Data shown >>

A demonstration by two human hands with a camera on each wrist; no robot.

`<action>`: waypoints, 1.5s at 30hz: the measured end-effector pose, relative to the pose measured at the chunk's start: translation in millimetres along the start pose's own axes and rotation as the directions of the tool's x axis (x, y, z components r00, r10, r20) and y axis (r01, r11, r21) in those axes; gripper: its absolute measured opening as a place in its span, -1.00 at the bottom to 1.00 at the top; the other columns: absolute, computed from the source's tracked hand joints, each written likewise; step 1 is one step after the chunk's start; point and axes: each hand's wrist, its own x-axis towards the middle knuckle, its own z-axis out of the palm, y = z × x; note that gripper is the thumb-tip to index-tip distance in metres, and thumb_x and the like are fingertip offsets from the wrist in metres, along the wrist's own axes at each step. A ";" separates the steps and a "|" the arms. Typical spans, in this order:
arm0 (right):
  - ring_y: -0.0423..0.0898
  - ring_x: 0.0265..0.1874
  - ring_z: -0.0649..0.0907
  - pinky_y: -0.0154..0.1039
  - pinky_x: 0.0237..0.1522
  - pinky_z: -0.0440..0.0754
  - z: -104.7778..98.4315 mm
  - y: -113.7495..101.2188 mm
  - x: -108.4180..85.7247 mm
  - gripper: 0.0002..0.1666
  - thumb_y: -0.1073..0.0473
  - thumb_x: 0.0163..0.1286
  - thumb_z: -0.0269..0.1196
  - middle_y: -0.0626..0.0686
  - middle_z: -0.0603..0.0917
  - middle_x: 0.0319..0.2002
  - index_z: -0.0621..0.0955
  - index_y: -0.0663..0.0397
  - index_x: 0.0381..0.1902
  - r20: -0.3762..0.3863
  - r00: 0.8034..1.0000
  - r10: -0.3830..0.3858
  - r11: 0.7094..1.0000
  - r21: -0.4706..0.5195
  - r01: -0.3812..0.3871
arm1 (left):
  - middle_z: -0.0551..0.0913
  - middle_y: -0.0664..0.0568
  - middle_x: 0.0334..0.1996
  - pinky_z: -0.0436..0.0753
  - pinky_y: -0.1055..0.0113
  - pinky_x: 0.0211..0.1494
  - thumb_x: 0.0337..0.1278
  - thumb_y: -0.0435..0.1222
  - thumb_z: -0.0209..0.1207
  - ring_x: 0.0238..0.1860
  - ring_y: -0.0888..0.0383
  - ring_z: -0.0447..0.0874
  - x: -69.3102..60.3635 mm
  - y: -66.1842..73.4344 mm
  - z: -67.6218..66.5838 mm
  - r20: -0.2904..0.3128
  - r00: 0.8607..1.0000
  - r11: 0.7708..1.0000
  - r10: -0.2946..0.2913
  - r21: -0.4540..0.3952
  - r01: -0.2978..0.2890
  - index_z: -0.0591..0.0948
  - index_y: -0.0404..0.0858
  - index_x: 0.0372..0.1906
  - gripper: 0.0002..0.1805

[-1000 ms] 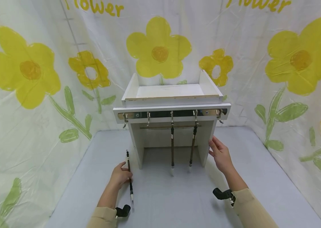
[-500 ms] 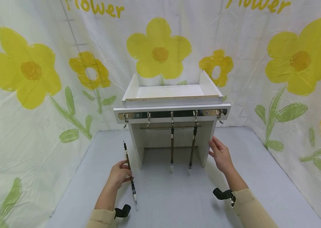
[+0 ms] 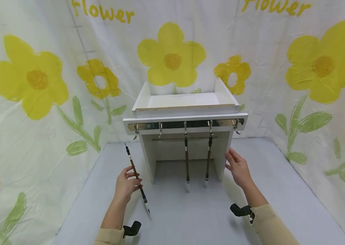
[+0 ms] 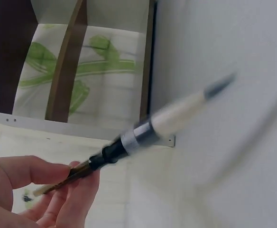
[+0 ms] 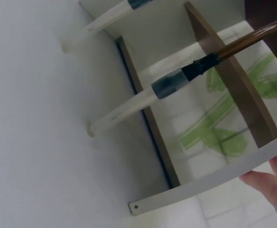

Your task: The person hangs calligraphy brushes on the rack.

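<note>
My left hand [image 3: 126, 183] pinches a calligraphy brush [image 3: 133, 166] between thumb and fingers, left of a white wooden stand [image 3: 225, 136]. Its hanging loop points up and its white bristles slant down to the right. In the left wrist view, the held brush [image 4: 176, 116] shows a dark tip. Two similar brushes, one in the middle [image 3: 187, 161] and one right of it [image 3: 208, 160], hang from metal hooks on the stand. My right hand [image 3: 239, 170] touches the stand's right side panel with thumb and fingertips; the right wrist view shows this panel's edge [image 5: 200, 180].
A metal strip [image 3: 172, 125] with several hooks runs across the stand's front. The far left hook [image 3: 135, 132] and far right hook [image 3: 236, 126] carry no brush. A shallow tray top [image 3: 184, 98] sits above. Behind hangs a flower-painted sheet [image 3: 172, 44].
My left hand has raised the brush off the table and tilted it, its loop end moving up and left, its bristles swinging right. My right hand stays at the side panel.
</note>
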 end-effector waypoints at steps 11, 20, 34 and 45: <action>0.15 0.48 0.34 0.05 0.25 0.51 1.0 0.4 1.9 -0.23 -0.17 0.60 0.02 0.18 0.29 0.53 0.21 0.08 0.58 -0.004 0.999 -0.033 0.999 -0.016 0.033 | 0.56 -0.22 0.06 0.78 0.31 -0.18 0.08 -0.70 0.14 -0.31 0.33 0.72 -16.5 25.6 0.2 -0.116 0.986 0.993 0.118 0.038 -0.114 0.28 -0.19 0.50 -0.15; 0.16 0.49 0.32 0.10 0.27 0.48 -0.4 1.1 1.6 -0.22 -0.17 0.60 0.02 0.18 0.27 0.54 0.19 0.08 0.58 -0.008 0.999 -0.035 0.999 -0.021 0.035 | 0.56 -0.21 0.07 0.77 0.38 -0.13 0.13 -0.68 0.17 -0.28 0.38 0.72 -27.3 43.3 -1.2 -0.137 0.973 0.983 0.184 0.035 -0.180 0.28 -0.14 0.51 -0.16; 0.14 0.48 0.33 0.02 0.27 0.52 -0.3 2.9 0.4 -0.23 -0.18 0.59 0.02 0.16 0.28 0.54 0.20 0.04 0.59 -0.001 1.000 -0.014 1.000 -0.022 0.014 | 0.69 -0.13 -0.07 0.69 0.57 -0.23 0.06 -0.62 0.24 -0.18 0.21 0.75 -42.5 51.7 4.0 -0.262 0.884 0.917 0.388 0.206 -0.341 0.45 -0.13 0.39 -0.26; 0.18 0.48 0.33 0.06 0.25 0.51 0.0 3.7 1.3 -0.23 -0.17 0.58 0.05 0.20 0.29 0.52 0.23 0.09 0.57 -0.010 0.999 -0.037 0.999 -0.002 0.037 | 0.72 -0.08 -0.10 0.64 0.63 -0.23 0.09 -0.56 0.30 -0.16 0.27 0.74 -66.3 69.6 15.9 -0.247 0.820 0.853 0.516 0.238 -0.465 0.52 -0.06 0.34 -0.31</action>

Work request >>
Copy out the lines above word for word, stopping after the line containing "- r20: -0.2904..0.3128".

Exercise solution >>
A demonstration by two human hands with a camera on each wrist; no robot.

`<action>`: waypoints, 1.5s at 30hz: the measured end-effector pose, relative to the pose measured at the chunk's start: translation in millimetres along the start pose's own axes and rotation as the directions of the tool's x axis (x, y, z components r00, r10, r20) and y axis (r01, r11, r21) in those axes; gripper: its absolute measured opening as a place in its span, -1.00 at the bottom to 1.00 at the top; the other columns: absolute, computed from the source's tracked hand joints, each written likewise; step 1 is one step after the chunk's start; point and axes: each hand's wrist, its own x-axis towards the middle knuckle, its own z-axis out of the palm, y = z × x; note that gripper is the thumb-tip to index-tip distance in metres, and thumb_x and the like are fingertip offsets from the wrist in metres, along the wrist's own axes at each step. A ";" separates the steps and a "|" the arms. Typical spans, in this order:
arm0 (right):
  - ring_y: -0.0423..0.0898
  - ring_x: 0.0265..0.1874
  - ring_z: -0.0649..0.0907
  - pinky_y: -0.0154..0.1039
  - pinky_x: 0.0237..0.1522
  - pinky_z: -0.0440..0.0754
  - z: -104.7778..98.4315 mm
  - y: -113.7495..101.2188 mm
  - x: -108.4180..85.7247 mm
  - gripper: 0.0002..0.1666
  - thumb_y: -0.1073..0.0473
  - thumb_x: 0.0163..0.1286
  - thumb_z: -0.0269..0.1196
  - middle_y: -0.0626..0.0686
  - middle_z: -0.0603..0.0917
  - middle_x: 0.0319..0.2002
  - index_z: -0.0621..0.0955
  - index_y: -0.0663..0.0397
  - index_x: 0.0381..0.1902
  - r20: -0.3762..0.3863
  - r00: 0.8034..1.0000
  - r10: -0.3830..0.3858
  - r11: 0.7094..1.0000
  - r21: -0.4706..0.5195
  - r01: -0.3812..0.3871
arm1 (left):
  - middle_z: -0.0551..0.0913
  - middle_y: -0.0664..0.0568
  - middle_x: 0.0334..0.1996
  - pinky_z: -0.0436..0.0753
  - pinky_y: -0.1055..0.0113
  - pinky_x: 0.0211..0.1494
  - thumb_x: 0.0337..0.1278
  - thumb_y: -0.0435..0.1222
  - thumb_z: -0.0209..0.1207
  - ring_x: 0.0238..0.1860
  - ring_y: -0.0888..0.0383
  - ring_z: -0.0447..0.0874
  - x: -69.3102..60.3635 mm
  - y: -66.1842..73.4344 mm
  - z: -67.6218..66.5838 mm
  - r20: -0.2904..0.3128

This finishes the answer.